Apritel: fim do roaming é prejudicial para as operadoras e atrasa a inovação em Portugal

2017-02-12
Fonte: Sapo Tek
Foto por: Cortesia de adamr em FreeDigitalPhotos.net

A secretária-geral da associação falou com o TeK e explicou porque é que as novas regras impostas pela União Europeia são mais danosas do que benéficas para o setor português.

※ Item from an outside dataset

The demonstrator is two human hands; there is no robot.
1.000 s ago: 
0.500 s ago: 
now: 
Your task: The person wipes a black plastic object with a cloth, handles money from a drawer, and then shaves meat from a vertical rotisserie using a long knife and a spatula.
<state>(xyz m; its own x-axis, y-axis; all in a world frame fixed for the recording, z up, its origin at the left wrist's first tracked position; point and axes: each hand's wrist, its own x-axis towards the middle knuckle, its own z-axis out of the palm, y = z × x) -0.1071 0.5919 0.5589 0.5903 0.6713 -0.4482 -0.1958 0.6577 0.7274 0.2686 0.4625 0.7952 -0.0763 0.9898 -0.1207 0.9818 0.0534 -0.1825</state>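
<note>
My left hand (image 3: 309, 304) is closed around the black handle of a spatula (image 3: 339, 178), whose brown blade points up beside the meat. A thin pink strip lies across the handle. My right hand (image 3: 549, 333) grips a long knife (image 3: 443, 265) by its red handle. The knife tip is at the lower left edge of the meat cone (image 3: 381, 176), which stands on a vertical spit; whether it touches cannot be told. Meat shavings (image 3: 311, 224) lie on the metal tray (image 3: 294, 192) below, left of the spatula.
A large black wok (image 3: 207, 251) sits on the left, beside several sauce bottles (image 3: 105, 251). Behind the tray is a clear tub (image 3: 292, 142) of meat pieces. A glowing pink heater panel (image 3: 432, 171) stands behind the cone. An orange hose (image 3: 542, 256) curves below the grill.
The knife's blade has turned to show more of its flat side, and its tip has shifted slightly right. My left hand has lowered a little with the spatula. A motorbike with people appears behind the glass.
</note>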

Os legisladores e eurodeputados chegaram finalmente a um consenso, no passado dia 1 de fevereiro, quanto às taxas que serão cobradas entre as operadoras europeias quando os seus clientes viajam pelo bloco dos 28.
Estas medidas entram em vigor no próximo dia 15 de junho e ditam o fim definitivo do roaming na União Europeia.
Contudo, apesar de trazerem vantagens evidentes para os consumidores, as operadoras de telecomunicações portuguesas não estão satisfeitas.
Em declarações ao TeK, Daniela Antão, secretária-geral da Apritel, associação que representa as operadoras nacionais de comunicações eletrónicas, sublinha que a redução das taxas grossistas é “muito agressiva” e “coloca em causa a capacidade de os operadores recuperarem os custos subjacentes à prestação dos serviços”.
A responsável afirma que as medidas, para além dos impactos negativos esperados ao nível da prestação de serviços de telecomunicações no estrangeiro, vão afetar as operações domésticas. Isto porque os cortes numa fonte de receitas robusta reduzem as verbas que seriam aplicadas em projetos de inovação.
Portugal vai ser um dos países mais prejudicados pelas novas regras, acrescenta. Os países do sul da Europa “são recebedores líquidos de clientes estrangeiros em roaming, pelo que também haverá um reflexo negativo na balança comercial de Portugal”.
Recorde-se que, a partir de 15 de junho, as operadoras do país de origem devem pagar à congénere do destino do cliente 3,2 cêntimos por minuto de chamada telefónica, um cêntimo por cada mensagem de texto e 7,70 euros por GB de dados móveis. Este último valor vai decrescendo até 2022, altura em que deverá estabilizar nos 2,5 euros por GB.
Mas as regras não são só para as operadoras. Os consumidores também têm responsabilidades, caso contrário o “gratuito” deixa de ser “gratuito”.
O roaming vai acabar? Sim. Podem ser feitas comunicações móveis fora do país de origem sem sobretaxas? Correto. Mas existe um mecanismo concebido para evitar abusos, que a Comissão Europeia chamou de política da “utilização responsável”.
Esta medida prevê a cobrança adicional de um máximo de 4 cêntimos por minuto de chamada telefónica, um cêntimo por cada SMS e 0,0085 cêntimos por megabyte.
É preciso destacar que estas taxas só serão aplicadas caso se venha a verificar que o cliente, numa análise a um período mínimo de quatro meses, passou dois meses fora do país de origem e realizou mais comunicações móveis no estrangeiro do que “em casa”.